Good thing the store is walking distance and not a drive away. When you can drive to something -- it's so darn convenient, that you just might drive to your detriment and not even realize it. For instance, you would go through a drive-through and get a Big Mac with extra sauce and extra lettuce -- my order. But, would you walk to it? Probably not. So, having that buffer space between my sleep aid and our apartment was just what I needed to ween myself off.
My appetite has adjusted perfectly -- no surprise. My trusty ol' gut is no different than Winnie the Pooh. When you're a foodie, you can fall into a new time zone effortlessly. I am hungry at 9am -- which feels like 6am in my mind. Ordinarily, I would never be hungry at 6am. However, it's like my tummy just knew, "This is when we eat here and that's okay." The food here is delicious.
And there's a place call The Donut Bar that I have been avoiding.
I will try it one of these days. Maybe a reward for going to the gym twice in a day? I get donut-guilt. There's zero health benefit and after it's gone -- I'm still hungry! It's highway robbery. I have all the calories and not even a token of appetite curb in my stomach. I can find the benefit in eating other unhealthy food if I'll at least feel full. But, donuts evaporate and then manifest as cellulite monsters on the places you least expect. I can't. However, for you, dear reader -- I will try one. After all, the reviews, the accolades (which they have posted on their storefront) are worth a bite.

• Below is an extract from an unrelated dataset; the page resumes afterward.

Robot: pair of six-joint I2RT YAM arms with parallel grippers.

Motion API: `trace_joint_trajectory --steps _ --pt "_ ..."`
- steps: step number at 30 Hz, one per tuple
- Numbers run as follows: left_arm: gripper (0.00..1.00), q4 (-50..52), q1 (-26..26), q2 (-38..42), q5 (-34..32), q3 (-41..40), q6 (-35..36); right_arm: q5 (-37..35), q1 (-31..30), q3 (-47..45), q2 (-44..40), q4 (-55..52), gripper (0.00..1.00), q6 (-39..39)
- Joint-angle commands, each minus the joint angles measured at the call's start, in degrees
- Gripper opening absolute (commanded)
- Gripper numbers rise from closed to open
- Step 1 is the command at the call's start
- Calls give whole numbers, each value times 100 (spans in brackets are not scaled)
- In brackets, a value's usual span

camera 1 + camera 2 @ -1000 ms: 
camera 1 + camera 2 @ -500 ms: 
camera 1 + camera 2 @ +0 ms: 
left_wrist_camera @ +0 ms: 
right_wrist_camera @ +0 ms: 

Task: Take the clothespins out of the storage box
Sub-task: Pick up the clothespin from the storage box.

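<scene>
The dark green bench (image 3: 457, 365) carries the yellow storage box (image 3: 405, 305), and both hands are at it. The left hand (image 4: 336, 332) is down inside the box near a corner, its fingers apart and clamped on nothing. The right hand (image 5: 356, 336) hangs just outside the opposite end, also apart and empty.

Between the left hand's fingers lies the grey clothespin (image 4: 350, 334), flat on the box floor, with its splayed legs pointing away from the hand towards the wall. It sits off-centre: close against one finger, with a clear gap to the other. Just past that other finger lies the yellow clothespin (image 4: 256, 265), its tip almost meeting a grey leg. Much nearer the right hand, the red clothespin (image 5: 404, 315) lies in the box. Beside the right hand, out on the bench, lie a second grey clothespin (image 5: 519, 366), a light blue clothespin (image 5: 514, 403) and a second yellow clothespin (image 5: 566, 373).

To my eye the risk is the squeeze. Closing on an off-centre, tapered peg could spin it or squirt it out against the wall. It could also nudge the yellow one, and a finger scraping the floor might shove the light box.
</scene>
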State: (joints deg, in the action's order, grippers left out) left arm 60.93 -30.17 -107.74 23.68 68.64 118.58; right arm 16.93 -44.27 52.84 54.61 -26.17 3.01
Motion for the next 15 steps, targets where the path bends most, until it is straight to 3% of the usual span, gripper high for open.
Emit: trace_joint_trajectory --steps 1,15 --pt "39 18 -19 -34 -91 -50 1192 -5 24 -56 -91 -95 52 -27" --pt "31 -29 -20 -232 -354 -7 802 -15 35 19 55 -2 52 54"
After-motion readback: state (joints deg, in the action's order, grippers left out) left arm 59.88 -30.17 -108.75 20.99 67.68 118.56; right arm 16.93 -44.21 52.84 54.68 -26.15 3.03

My weakness is brownies. I've never seen a brownie I didn't like. Their chocolatey, decadent, and full of textures that make me woosah instantly. It's filling too. One brownie and a coffee will set me until lunch. Which is why I don't buy them. Life hack: don't buy your favorite junk food anything. Cabinet snacks must be healthy because it's the 'grab and go' food. I paid in full for this lesson, several times in my life. If you want to purchase it and you're out of the house, it's a treat. However, if the food is in your cabinet, it might as well be a crack pipe. Because convenient junk food will call your name in Spanish. Next thing you know, you have crumbs on your mouth, the bag is empty, and you throw away the evidence in a random trashcan outside of the kitchen -- not that I've done this.